Work to be completed: Word for word, transcribe the material below from its first line to the line with "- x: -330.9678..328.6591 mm", both included.

Exercise data:
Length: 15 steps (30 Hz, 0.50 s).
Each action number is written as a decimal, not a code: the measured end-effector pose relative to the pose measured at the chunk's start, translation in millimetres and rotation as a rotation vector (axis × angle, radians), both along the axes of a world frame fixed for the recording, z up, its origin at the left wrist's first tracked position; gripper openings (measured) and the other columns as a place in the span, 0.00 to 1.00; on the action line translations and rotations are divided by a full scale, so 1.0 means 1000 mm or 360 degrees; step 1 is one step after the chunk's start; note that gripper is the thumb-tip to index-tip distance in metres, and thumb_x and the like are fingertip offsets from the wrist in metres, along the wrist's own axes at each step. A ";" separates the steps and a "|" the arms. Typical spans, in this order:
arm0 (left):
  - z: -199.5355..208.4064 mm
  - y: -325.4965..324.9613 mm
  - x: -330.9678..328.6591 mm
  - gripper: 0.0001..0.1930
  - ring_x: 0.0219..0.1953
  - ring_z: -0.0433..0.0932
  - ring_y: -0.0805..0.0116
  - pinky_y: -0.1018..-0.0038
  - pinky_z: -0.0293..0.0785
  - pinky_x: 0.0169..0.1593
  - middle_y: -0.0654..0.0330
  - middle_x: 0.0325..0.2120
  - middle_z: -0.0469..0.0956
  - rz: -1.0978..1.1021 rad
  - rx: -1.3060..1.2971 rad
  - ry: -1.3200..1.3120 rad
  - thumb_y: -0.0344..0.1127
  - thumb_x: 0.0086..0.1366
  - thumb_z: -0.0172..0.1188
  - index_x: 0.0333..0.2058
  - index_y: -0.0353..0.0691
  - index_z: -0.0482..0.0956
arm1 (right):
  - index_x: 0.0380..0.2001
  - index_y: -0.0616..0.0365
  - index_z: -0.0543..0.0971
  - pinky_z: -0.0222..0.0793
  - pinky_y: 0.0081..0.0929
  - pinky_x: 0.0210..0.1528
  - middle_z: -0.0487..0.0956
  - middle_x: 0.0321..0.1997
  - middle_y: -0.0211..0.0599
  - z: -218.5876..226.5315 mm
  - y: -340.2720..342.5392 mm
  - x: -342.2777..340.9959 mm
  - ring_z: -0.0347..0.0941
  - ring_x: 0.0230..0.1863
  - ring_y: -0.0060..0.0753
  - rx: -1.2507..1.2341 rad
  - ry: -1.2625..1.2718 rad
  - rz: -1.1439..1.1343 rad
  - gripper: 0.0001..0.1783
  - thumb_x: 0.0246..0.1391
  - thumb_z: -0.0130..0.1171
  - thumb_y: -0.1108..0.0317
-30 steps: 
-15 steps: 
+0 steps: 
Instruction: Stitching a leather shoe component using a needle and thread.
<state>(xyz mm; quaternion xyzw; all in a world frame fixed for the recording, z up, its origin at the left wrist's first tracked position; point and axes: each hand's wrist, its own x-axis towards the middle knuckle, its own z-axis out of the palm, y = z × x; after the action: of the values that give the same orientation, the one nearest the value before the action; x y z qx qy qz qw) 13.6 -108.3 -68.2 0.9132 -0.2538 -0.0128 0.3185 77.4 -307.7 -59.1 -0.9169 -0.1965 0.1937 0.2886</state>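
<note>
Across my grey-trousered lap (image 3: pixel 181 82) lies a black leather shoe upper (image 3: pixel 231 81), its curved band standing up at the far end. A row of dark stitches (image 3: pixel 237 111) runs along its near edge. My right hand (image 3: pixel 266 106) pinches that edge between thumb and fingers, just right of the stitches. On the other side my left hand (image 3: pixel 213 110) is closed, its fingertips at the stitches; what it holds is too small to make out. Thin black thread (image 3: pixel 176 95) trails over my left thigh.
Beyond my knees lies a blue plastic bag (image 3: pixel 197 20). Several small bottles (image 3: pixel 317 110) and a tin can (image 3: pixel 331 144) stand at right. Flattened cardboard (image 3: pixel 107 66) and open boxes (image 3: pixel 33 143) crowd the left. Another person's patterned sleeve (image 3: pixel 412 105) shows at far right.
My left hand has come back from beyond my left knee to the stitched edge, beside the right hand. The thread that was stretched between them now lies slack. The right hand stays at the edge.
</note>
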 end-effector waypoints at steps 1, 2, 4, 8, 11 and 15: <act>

Expected output:
Length: 15 steps (30 Hz, 0.50 s).
Each action number is written as a decimal, not a code: the measured end-effector pose relative to the pose measured at the chunk's start, translation in millimetres and rotation as a rotation vector (axis × angle, radians), both along the axes of a world frame fixed for the recording, z up, its origin at the left wrist's first tracked position; gripper openings (measured) and the other columns as a place in the span, 0.00 to 1.00; on the action line translations and rotations are divided by a full scale, so 1.0 means 1000 mm or 360 degrees; step 1 is one step after the chunk's start; note that gripper is the thumb-tip to index-tip distance in metres, and thumb_x and the like are fingertip offsets from the wrist in metres, along the wrist's own axes at each step. A ";" separates the steps and a "|" the arms. Typical spans, in this order:
arm0 (left):
  - z: -199.5355..208.4064 mm
  - y: -325.4965..324.9613 mm
  - x: -330.9678..328.6591 mm

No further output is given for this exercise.